The former pope had responded to questions by the commission, and denied any wrongdoing.

Archbishop Georg Ganswein, Benedict's private secretary, said via the Vatican's official media that the retired pontiff did not know the contents of the report until it was published, and would examine it in the coming days "with the necessary attention."

"The Pope Emeritus, as he has already repeated several times during the years of his pontificate, expresses his shock and shame at the abuse of minors committed by clerics, and expresses his personal closeness and prayer for all the victims, some of whom he has met on the occasion of his apostolic journeys," Ganswein added.

Benedict, who is 95 and in frail health, resigned in 2013 in a shock move.

He was the first pope to quit in nearly 600 years, saying he no longer had the energy to lead the Catholic Church.

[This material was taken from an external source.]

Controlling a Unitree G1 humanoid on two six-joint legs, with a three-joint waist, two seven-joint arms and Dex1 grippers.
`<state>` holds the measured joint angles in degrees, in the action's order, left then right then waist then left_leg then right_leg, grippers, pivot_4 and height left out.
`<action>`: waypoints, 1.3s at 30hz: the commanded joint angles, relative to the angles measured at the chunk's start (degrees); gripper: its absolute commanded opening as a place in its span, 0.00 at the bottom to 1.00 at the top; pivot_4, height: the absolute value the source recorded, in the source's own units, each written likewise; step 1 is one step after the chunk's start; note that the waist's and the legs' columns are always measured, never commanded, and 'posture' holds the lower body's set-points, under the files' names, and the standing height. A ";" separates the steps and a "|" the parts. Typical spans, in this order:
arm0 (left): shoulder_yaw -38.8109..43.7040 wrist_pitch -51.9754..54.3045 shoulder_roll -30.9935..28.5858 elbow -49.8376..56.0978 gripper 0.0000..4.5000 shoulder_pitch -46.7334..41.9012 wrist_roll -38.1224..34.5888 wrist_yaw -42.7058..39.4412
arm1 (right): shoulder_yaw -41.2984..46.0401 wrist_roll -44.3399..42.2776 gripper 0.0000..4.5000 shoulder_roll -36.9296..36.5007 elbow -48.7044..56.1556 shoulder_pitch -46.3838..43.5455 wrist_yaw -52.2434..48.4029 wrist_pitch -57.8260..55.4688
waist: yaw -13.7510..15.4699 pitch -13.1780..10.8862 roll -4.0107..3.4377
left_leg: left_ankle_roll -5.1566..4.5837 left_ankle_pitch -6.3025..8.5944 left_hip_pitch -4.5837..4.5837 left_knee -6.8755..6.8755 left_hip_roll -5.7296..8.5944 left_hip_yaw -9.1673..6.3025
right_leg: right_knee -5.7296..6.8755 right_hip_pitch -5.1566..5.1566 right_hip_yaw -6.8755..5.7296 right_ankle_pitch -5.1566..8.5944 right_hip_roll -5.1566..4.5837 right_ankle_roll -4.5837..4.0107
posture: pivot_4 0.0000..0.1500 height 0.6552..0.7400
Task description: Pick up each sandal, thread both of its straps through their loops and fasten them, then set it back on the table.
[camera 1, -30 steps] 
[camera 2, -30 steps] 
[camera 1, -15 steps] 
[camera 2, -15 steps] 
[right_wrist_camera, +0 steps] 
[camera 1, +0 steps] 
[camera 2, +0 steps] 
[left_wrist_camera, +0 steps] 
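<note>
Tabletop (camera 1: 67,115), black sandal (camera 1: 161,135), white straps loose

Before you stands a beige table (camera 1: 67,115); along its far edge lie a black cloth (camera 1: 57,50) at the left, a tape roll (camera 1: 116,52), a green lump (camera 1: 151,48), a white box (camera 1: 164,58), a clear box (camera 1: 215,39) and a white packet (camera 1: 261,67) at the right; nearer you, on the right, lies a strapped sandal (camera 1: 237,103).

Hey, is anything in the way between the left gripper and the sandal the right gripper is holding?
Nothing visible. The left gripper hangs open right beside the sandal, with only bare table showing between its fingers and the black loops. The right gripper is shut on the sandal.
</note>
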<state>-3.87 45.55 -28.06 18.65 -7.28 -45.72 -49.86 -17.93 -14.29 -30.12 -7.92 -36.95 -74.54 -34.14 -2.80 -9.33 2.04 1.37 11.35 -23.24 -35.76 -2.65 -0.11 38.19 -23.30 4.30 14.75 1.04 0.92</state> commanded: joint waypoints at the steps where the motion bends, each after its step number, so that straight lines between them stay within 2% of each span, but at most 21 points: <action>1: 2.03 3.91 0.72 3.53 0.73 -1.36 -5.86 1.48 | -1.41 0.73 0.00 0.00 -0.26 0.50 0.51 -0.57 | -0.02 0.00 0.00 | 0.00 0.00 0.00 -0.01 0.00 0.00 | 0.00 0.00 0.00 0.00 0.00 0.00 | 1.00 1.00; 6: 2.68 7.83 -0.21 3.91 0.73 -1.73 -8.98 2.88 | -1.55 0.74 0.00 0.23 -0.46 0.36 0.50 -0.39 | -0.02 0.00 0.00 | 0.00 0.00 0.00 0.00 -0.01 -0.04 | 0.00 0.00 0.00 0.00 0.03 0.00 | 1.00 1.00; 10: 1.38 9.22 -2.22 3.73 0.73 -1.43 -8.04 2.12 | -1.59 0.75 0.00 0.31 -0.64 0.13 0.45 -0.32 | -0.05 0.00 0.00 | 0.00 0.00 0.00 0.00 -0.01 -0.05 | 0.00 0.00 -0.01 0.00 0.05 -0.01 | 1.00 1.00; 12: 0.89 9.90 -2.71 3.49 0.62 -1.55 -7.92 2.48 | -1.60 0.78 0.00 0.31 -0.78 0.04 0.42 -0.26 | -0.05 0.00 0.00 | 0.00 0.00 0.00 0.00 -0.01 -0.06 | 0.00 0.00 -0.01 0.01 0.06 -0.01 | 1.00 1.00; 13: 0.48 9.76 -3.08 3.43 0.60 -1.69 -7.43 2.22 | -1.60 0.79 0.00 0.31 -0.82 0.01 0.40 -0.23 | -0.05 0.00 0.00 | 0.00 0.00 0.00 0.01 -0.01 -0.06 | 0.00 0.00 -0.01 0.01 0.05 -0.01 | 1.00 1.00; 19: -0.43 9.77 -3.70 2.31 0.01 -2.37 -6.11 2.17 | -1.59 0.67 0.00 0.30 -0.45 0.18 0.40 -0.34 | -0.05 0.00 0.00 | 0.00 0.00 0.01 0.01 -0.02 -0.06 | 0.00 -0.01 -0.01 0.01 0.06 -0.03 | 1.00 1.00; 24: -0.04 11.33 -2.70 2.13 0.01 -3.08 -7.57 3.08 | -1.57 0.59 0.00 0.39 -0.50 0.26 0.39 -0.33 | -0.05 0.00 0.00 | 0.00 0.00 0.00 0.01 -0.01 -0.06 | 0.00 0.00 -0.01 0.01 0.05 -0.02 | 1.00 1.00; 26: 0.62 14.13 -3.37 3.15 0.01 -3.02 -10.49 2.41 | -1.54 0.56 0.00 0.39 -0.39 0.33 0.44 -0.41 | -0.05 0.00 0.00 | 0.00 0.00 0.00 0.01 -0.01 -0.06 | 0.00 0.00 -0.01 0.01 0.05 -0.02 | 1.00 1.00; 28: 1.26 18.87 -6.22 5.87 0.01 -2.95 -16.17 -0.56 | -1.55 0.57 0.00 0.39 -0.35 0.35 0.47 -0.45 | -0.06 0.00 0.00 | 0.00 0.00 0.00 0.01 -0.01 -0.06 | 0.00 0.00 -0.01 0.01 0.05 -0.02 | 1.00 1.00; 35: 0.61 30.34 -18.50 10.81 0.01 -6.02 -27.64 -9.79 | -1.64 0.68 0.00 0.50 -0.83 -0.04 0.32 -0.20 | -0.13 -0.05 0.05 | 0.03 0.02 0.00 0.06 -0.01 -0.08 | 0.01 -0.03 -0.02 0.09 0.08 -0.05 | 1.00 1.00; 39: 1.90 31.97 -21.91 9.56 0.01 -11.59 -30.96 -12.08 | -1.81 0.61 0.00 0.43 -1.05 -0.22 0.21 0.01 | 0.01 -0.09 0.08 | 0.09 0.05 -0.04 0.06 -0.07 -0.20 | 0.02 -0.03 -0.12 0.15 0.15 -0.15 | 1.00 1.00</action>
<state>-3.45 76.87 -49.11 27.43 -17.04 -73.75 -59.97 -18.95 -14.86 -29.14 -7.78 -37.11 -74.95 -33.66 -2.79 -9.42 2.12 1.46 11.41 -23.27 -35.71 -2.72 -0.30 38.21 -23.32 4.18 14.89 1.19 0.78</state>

Since then, he has been living in a monastery within Vatican grounds, mostly shut away from the public eye.

A previous report commissioned by the German Catholic Church had revealed that around 1,670 clerics had committed a sexual attack against 3,677 minors, mainly boys, from 1946 through 2014.

In Rome, Vatican spokesman Matteo Bruni said the Holy See would "give due attention" to the German report, "of which at the moment it does not know the content."

Saying it would be studied in detail "in the coming days," Bruni said the Holy See reiterated its "sense of shame and remorse," felt close to all victims and "confirms the path taken" to ensure children are protected.

The Catholic Church has been rocked by decades by scandals concerning the abuse of minors by priests and the systematic cover-up of these crimes. Pope Francis, like his predecessor Benedict XVI, has promised zero tolerance on the issue.